Oggi, 27 gennaio 2026, il Bologna FC ha celebrato il Giorno della Memoria con una cerimonia svoltasi allo Stadio Renato Dall’Ara, dedicata ad Arpad Weisz, figura simbolo del club e vittima dell’Olocausto. Un momento di riflessione che oggi unisce le persone, ed oggi anche il mondo del calcio. La comunità cittadina di Bologna, ha ricordato non solo un grande allenatore, ma anche l’uomo dietro i trionfi sportivi.
La commemorazione allo Stadio Renato Dall’Ara
Alla cerimonia hanno preso parte le massime autorità del club e della città: l’amministratore delegato Claudio Fenucci e una delegazione del settore giovanile, l’Assessora allo Sport Roberta Li Calzi, il vicepresidente della Comunità Ebraica Emanuele Ottolenghi, insieme al presidente del quartiere Porto-Saragozza Lorenzo Cipriani e al presidente dell’associazione culturale italo-ungherese Nicola De Girolamo. Tutti hanno condiviso parole riflessione, sottolineando l’importanza di mantenere viva la memoria di Weisz, non solo su quanto accadutogli, ma nel ricordo di una persona, di un individuo, che come tale deve essere visto e riconosciuto per le sue qualità.

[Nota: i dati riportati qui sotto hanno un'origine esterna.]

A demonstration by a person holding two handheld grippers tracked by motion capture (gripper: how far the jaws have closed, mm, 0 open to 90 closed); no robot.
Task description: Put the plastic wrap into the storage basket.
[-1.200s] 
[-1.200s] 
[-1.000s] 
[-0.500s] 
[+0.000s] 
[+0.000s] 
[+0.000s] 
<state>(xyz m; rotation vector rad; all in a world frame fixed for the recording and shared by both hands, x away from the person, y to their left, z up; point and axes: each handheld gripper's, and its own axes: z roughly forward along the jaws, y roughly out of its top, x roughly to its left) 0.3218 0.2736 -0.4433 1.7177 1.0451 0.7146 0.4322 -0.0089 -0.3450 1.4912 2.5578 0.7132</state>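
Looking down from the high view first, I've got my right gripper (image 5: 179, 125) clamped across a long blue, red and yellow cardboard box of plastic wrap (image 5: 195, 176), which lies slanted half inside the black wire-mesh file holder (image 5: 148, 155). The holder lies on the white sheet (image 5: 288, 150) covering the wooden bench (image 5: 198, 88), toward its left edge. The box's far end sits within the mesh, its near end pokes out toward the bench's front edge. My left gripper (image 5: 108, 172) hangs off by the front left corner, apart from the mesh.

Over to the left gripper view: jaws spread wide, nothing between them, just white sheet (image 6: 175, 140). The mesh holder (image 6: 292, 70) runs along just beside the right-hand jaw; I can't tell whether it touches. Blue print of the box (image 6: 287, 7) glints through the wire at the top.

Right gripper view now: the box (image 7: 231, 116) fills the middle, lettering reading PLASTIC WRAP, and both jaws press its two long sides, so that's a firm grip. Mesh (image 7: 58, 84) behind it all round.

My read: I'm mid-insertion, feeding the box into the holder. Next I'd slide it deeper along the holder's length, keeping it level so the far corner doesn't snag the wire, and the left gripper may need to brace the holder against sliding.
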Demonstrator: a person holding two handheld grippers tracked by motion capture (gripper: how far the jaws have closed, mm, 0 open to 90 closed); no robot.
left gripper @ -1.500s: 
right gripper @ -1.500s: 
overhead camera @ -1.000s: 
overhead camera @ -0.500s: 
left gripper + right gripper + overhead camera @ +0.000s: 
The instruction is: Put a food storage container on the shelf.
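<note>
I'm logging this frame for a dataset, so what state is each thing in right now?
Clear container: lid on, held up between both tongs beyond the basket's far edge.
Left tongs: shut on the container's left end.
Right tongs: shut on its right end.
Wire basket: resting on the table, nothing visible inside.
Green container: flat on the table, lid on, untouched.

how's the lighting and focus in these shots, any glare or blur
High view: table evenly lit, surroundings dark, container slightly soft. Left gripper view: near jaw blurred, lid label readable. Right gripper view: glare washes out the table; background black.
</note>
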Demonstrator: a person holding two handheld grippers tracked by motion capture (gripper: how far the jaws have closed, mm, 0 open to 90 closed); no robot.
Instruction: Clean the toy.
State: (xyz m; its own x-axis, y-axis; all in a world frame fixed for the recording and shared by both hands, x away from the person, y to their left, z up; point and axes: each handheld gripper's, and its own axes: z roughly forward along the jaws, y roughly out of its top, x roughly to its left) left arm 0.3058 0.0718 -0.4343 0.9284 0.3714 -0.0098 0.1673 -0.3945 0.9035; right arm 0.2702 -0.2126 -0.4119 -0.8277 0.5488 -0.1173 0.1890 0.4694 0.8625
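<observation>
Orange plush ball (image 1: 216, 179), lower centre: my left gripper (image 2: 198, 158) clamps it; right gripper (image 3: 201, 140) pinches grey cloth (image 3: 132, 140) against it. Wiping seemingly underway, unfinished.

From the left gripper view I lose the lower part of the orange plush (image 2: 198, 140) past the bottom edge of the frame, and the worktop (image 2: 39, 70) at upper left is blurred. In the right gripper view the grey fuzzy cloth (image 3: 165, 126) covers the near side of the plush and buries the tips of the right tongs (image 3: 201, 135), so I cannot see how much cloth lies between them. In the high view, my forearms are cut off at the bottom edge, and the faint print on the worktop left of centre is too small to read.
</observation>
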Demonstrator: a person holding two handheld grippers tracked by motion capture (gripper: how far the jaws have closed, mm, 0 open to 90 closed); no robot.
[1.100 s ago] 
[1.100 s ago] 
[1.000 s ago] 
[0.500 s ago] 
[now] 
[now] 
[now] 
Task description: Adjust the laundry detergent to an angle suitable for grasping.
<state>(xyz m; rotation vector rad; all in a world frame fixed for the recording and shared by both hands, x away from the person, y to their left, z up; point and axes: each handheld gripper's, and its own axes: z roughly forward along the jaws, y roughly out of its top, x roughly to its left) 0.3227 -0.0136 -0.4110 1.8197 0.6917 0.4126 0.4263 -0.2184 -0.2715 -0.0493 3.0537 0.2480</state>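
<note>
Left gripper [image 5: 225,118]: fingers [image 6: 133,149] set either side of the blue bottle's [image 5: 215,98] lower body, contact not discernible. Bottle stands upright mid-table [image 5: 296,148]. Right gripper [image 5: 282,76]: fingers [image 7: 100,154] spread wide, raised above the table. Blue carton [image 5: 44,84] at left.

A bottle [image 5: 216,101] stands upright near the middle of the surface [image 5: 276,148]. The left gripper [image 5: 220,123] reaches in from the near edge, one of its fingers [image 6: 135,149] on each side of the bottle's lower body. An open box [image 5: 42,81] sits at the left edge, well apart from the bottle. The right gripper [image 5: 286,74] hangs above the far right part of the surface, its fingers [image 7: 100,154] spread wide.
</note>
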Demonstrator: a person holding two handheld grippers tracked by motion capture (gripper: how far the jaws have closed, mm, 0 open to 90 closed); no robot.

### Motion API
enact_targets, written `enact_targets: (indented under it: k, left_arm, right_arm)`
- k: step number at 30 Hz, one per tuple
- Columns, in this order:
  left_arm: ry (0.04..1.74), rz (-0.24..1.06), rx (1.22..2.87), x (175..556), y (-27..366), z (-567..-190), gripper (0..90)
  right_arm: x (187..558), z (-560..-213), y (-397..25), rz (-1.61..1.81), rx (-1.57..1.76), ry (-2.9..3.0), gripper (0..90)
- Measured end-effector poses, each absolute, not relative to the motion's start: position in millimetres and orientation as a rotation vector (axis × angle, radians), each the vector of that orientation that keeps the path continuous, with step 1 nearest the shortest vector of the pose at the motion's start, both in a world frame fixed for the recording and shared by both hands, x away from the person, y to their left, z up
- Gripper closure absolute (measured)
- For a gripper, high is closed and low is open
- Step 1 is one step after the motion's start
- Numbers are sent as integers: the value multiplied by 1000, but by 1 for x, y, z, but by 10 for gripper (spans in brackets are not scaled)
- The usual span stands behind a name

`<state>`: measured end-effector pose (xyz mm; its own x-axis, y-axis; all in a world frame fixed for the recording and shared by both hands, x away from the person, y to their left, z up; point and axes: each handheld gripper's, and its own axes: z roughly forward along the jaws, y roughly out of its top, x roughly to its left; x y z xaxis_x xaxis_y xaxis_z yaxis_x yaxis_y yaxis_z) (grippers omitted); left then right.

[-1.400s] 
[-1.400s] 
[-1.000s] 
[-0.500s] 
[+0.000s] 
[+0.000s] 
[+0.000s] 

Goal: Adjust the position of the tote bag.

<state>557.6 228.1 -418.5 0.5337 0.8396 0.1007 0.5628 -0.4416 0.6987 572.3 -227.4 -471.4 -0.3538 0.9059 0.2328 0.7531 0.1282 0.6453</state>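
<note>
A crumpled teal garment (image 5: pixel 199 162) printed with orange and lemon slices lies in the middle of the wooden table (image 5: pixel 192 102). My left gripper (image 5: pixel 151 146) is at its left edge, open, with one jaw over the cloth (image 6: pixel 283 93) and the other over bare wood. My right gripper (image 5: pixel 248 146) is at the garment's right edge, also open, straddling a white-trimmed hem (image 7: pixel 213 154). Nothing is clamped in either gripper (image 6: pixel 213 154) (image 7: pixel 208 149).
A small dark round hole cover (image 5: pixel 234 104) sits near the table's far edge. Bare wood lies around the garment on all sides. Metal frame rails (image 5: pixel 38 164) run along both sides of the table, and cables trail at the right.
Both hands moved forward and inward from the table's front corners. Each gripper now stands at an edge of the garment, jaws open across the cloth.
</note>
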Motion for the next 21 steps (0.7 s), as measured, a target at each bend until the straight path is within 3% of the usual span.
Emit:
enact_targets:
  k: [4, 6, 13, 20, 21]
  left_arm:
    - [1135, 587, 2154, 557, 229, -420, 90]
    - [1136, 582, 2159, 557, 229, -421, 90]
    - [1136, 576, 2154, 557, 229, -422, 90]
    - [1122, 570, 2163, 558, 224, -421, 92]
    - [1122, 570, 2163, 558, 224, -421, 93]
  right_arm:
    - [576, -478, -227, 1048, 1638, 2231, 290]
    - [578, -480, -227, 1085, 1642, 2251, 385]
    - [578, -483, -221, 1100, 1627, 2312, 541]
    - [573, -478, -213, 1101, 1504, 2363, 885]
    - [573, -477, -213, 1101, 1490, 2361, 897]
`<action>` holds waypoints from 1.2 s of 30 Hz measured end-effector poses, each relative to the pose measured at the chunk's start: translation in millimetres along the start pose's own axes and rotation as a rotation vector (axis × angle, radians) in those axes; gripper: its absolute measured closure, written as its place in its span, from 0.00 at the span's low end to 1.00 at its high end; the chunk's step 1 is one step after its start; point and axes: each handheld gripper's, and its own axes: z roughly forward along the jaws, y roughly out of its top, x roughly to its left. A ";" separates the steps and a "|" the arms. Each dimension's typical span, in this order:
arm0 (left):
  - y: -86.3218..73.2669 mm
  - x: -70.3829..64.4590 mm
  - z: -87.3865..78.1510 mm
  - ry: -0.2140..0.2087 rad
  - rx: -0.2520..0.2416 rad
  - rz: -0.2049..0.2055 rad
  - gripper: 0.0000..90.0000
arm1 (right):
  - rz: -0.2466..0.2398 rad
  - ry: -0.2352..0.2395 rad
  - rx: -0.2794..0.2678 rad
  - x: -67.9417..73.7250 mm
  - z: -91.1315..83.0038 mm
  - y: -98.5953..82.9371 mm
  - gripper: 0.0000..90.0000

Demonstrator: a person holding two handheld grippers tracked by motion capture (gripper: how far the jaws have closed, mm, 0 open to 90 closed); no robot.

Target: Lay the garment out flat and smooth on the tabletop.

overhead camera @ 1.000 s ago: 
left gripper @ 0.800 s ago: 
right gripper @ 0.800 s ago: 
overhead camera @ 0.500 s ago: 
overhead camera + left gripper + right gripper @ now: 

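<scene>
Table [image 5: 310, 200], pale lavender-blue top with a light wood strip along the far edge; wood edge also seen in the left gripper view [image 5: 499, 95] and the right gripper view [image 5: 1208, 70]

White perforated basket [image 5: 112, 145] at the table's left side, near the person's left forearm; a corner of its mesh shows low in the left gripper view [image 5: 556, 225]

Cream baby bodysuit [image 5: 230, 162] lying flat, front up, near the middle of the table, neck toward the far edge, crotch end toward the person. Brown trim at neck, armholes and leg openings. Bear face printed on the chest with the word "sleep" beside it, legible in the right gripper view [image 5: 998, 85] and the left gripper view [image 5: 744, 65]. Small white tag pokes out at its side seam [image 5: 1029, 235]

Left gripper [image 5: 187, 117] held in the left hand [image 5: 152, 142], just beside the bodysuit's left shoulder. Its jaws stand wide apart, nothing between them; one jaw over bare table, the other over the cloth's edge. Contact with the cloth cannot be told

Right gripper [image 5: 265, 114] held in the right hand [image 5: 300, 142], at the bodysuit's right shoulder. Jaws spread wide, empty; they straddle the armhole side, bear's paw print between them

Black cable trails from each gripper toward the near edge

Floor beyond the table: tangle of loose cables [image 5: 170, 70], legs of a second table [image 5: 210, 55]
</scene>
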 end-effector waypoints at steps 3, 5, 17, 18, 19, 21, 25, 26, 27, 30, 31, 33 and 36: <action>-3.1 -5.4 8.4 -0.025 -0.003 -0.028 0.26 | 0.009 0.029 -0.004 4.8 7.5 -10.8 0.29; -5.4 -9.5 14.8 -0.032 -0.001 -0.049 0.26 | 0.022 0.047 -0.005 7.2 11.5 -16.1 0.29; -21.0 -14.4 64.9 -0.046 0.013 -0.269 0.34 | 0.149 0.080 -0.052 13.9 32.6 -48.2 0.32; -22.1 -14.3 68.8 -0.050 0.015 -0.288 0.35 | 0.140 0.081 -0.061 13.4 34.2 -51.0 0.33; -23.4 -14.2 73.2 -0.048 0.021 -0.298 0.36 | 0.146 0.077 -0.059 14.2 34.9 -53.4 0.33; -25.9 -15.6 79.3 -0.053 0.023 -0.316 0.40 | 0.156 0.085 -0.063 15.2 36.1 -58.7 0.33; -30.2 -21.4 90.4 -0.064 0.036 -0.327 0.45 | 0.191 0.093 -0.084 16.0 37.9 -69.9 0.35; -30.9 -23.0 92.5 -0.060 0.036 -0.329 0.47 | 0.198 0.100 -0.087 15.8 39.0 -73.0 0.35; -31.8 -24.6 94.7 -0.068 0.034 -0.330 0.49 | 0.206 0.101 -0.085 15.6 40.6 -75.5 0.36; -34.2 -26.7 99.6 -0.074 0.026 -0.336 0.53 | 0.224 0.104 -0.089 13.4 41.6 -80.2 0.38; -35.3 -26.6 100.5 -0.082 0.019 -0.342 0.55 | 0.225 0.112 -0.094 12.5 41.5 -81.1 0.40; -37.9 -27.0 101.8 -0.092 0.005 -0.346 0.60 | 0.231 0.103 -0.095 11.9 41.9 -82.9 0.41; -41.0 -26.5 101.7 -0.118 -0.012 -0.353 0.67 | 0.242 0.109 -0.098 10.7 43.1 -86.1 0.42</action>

Nel caso di Weisz come esempio di talento, dedizione e coraggio.
Il percorso di Arpad Weisz a Bologna
Arrivato a Bologna nel gennaio 1935, Weisz ereditò una squadra in crisi e in pochi mesi trasformò il club in protagonista del campionato. Con un organico ridotto a soli 14 giocatori, portò il Bologna al terzo scudetto della sua storia, conquistando anche il prestigioso Trofeo dell’Expo di Parigi battendo il Chelsea. I suoi metodi innovativi e la capacità di valorizzare ogni singolo atleta lo resero uno degli allenatori più rispettati del suo tempo. La tragedia della persecuzione razziale interruppe bruscamente la sua carriera italiana: costretto a fuggire a causa delle leggi razziali del 1938, Weisz trovò rifugio nei Paesi Bassi, dove continuò a insegnare calcio prima di essere deportato e ucciso ad Auschwitz.
La memoria del suo genio sportivo e della sua umanità rimane oggi un monito e un insegnamento per tutti noi.